When your Product Manager (rightfully) asks why the team is going to expend precious capacity on something like this instead of one Feature X, you can explain that it provides the following benefits:

  • What happens if an existing engineer’s laptop explodes or becomes corrupted or they get new equipment? Don’t you want them up and running again quickly?
  • If the software is easy to setup and host locally, it’s likely written such that it’s easy to host and setup on “real” infrastructure too.
  • When the company hits its next growth cycle (when Feature X ships, obviously) you want to be prepared to get new engineers onboarded to build Feature Y.

In short, developer productivity is a business continuity risk and it needs to be mitigated the same way that others are: preparation and redundancy.

Made as Turnkey as Possible

Efficiency is all about getting the biggest result from the least number of steps possible. This means that if your Developer Onboarding document has 37 steps in it, you should try and cut that down to 30. Then 25, and so on, over as many iterations as it takes.

For the hiring manager, this could mean applying the same types of scripting that operations staff uses to manage infrastructure to manage the back office. Recently I used terraform and the GitHub Provider to automate creation of Teams and Team Membership in our github organization. Adding a newly onboarded engineer is now simplified. There may be other places you can do the same, especially if you are using modern SaaS software.

Other opportunities are consolidating systems so you can have a single vendor to onboard users to. The Atlassian suite of tools isn’t everyone’s favorite, but you do have the ability to cover many of your bases with a single onboarding flow.

In terms of the developer’s part, which is predominatly installing tools on their laptop and setting up a local development environment, the same questions apply. How much of that can be scripted. Can an image be created and kept up to date that jumpstarts the process by installing commonly used tools? If not an image, what about using something like Ansible to script out installations?

Technologies like docker, docker-compose, and minikube, among others, make setting up even complicated stacks automated. Ideally you would get your system back into the glory days of the Open Source movement where you would clone a code repository and do the following:

make
make install
./run.sh

When you reduce the number of steps involved you aren’t just shortening the time it takes for a developer to get set up, but also the number of opportunities for human error by missing a step or executing a command incorrectly. If a mistake like that happens (and it will) in a manual setup process, who is the new person going to reach out to? One of your other engineers who will have to put down their current task to help out, or make the choice to let your new engineer sit stuck in limbo until they can get around to helping.

You also gain consistency between developers so that it’s easier for them to pull down another engineer’s branch of code and have it running for some deeper code reviews or pairing sessions.
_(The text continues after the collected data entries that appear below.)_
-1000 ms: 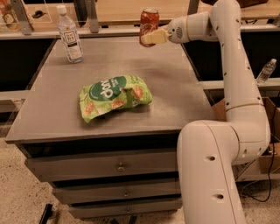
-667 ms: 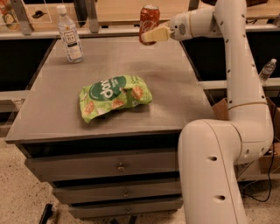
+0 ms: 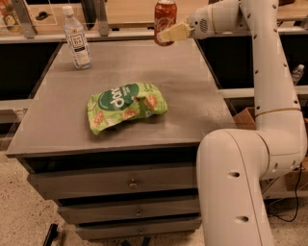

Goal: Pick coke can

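The coke can [image 3: 165, 13] is red with a silver top and hangs upright in the air above the far right part of the grey cabinet top [image 3: 192, 96]. My gripper [image 3: 167, 34] reaches in from the right on the white arm and is shut on the can's lower half, its pale fingers [image 3: 174, 32] across the front of the can. The can is clear of the surface.
A green chip bag [image 3: 126, 105] lies in the middle of the cabinet top. A clear plastic bottle [image 3: 77, 38] with a white label stands at the far left. The robot's white body [image 3: 236, 187] fills the front right. Drawers [image 3: 130, 182] face front.
The gripper has risen with the can held in it, so the can sits higher above the far edge of the cabinet top. The chip bag and bottle have not moved.
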`<act>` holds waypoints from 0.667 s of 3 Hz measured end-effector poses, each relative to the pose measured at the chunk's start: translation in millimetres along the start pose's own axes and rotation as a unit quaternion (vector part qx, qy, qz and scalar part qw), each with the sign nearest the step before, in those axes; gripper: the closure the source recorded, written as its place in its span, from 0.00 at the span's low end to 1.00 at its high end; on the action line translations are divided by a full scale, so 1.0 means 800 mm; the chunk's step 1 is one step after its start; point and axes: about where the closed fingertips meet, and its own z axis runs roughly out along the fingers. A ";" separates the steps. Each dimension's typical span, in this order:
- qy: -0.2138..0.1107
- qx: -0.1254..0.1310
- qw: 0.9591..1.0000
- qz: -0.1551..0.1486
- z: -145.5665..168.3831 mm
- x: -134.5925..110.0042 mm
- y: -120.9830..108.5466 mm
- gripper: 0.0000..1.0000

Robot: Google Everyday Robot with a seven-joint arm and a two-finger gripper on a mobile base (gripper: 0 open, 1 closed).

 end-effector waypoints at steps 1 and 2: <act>-0.001 0.028 1.000 -0.009 -0.001 -0.018 -0.009 1.00; -0.001 0.028 1.000 -0.009 -0.001 -0.018 -0.009 1.00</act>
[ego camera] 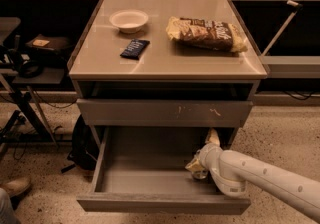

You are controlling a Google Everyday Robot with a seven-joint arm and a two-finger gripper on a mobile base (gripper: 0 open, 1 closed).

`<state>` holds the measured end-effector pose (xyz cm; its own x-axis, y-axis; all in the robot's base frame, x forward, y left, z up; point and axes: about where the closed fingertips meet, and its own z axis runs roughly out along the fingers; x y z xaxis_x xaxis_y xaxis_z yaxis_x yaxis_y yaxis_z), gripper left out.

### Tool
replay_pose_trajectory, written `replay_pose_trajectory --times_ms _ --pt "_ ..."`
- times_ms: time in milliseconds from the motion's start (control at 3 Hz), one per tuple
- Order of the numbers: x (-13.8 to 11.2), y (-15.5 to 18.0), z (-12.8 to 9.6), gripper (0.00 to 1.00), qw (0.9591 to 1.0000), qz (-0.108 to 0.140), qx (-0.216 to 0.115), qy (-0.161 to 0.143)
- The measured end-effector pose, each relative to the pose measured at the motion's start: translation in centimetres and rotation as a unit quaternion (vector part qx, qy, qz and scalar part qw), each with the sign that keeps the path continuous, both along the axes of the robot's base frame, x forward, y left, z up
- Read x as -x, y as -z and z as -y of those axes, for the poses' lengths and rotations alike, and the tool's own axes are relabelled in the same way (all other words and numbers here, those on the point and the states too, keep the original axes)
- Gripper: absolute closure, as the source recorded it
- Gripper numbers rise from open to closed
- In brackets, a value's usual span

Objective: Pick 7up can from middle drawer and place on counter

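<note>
Down in the open middle drawer [145, 180], the gripper [198, 164] sits low at the right side. Parted or clamped, I cannot tell, and the 7up can is hidden, likely right beneath it. Best play: confirm a firm hold, pull out from under the scratched drawer front [165, 112] above, then rise to bare counter surface [165, 60], short of the chip bag [207, 33].

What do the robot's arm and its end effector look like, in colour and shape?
The arm is a thick, rounded, off-white tube with a ringed joint and small dark dots along it. The end effector, inside the open drawer, is pale yellowish.
</note>
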<state>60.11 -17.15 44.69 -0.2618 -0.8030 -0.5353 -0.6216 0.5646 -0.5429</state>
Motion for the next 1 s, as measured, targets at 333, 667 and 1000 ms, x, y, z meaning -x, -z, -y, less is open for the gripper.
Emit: replay_pose_trajectory --times_ms 333,667,1000 --pt "1.95 3.04 -1.4 0.0 0.9988 -0.04 -0.006 -0.027" --pt "2.1 3.35 -1.3 0.19 0.9986 -0.045 -0.008 -0.027" --pt "2.1 3.35 -1.3 0.42 0.9986 -0.045 -0.008 -0.027"
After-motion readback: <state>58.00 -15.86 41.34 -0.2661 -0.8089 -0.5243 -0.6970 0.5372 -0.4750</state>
Lastly, and as stated earlier, if software is written in such a way that it is easy to configure and run locally via automation, the same is likely to carry through all the way out to production. In fact, for a legacy system, it’s often the case that the hosting of the software improves locally before those improvements become realized in other environments in the path to production.

Summary

Having a healthy Developer Onboarding flow should carry the same level of importance as any other type of business continuity solution such as having a working Disaster Recovery plan. It should be thoroughly documented, updated frequently, tested regularly, and made as turnkey as possible. No system will get there over night, but every step you take towards the goal is going to pay off so it’s worth investing in over time. Maybe even ask the question occassionally in your team retrospectives, “What can we do to remove a few steps from the onboarding document?”